Using the records below, repeat exactly the lines from the one holding "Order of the" through the one holding "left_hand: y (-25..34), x", both ends included, and no others.

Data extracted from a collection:

• • • •

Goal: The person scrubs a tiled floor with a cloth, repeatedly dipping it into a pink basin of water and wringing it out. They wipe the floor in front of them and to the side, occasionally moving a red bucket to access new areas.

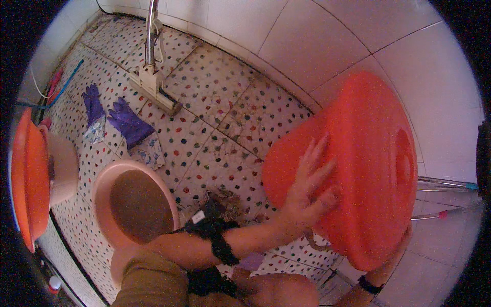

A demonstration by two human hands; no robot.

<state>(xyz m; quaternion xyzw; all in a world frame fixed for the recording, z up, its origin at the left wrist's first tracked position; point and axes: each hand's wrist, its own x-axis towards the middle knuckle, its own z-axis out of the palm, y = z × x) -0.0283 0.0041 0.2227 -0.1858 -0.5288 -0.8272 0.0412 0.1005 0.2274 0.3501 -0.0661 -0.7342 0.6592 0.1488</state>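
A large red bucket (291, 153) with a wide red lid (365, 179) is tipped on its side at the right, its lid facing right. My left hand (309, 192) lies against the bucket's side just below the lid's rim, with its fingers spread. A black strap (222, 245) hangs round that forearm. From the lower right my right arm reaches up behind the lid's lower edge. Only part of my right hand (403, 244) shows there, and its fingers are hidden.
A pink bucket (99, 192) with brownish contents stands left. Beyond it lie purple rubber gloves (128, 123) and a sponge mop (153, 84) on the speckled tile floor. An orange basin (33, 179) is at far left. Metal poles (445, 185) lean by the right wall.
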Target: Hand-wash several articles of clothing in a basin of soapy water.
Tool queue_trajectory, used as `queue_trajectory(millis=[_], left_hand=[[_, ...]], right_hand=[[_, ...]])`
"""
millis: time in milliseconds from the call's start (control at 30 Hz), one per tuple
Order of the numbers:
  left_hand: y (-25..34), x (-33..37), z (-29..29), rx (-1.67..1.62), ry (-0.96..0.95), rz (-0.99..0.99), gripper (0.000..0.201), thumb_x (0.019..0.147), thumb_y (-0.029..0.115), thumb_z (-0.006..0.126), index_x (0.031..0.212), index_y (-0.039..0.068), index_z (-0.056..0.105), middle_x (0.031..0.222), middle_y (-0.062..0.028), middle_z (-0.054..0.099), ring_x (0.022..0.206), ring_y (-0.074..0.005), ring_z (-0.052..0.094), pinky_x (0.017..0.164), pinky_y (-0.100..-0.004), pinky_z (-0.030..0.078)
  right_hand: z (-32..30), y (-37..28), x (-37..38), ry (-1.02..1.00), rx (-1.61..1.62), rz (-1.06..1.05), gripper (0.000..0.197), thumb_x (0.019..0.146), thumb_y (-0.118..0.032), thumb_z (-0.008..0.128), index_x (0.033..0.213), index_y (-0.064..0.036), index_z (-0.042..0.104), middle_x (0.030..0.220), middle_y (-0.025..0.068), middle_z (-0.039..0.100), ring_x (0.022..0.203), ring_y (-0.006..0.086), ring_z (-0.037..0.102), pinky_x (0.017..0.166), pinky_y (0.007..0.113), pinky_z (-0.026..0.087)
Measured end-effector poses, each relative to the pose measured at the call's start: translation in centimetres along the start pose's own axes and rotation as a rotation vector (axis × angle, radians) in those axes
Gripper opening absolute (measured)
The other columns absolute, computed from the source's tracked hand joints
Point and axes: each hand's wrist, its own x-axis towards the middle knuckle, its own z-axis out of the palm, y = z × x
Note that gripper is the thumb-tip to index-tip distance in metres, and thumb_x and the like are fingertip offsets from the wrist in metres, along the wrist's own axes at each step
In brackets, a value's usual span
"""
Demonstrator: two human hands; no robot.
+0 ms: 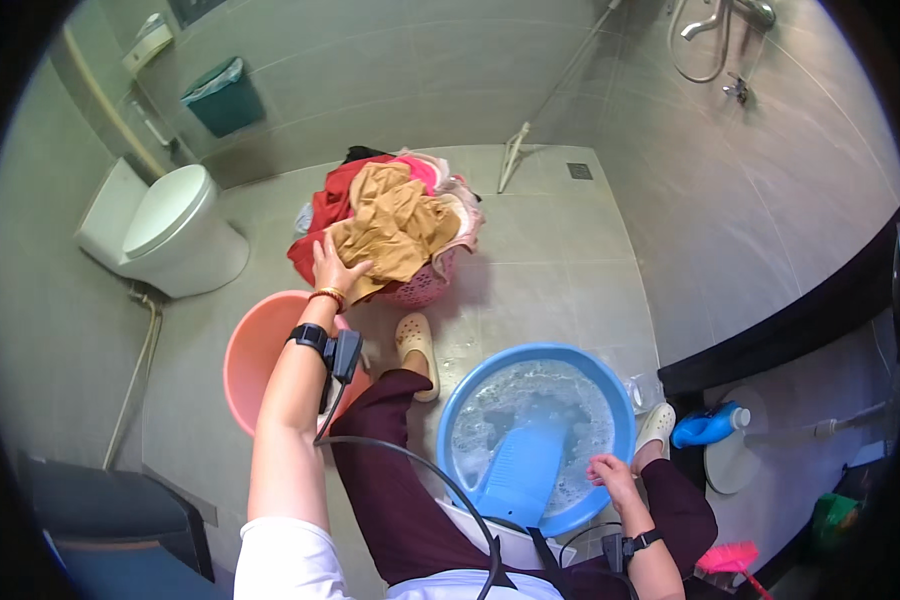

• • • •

● **Solution below**:
Order of the numbers:
  left_hand: y (-25..34), x (-33..37), z (-29..29), rx (-1.67..1.62), ry (-0.96..0.95), rz (-0.99..0.99), gripper (0.000..0.201), thumb_x (0.019..0.147), thumb_y (-0.029..0.115), thumb_z (-0.006..0.126), index_x (0.031..0.212), index_y (-0.039..0.068), index_z (-0.056..0.105), middle_x (0.031..0.222), middle_y (-0.062..0.028), middle_z (-0.054..0.099), ring_x (0.022..0.206), ring_y (-0.074..0.005), ring_z (-0.052..0.094), pinky_x (0.017..0.164), pinky_y (-0.100..-0.004), pinky_z (-0.030..0.078)

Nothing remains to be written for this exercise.